▶ Work to complete: Going down the listing below, print exactly each line from the one with "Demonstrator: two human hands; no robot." up to and including the one with "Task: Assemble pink", and skip the rest.
☆ ☆ ☆
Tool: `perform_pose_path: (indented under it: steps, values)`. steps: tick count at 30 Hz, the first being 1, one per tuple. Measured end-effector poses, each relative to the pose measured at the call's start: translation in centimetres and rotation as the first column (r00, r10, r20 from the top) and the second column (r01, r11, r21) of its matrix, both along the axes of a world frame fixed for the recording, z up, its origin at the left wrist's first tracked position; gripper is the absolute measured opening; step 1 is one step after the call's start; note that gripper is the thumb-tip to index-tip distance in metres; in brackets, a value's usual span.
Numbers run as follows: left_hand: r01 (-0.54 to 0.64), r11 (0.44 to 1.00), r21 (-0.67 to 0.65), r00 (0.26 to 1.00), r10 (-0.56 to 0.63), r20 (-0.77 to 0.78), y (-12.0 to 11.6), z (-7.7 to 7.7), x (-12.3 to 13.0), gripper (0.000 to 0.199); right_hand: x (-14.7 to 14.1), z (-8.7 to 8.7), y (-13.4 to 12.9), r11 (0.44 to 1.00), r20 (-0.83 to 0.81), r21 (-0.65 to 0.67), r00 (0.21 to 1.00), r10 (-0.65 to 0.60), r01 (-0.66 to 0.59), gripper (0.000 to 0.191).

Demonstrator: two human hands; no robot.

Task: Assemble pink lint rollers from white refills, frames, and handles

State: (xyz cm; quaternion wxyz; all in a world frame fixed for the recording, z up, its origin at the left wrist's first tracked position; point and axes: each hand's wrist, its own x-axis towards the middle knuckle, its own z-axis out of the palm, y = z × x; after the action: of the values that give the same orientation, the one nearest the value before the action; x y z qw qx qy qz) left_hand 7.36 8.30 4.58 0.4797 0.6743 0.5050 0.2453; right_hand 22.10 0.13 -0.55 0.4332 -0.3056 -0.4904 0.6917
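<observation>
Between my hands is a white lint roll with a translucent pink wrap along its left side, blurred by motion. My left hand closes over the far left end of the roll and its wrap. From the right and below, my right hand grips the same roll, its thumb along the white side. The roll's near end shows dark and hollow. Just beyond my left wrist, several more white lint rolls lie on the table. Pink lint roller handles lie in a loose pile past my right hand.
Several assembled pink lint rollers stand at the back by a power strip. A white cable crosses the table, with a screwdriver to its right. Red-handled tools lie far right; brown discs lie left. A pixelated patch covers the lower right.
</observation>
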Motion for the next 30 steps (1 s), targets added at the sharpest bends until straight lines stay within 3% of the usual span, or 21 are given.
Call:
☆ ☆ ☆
▶ Problem solution:
Demonstrator: two human hands; no robot.

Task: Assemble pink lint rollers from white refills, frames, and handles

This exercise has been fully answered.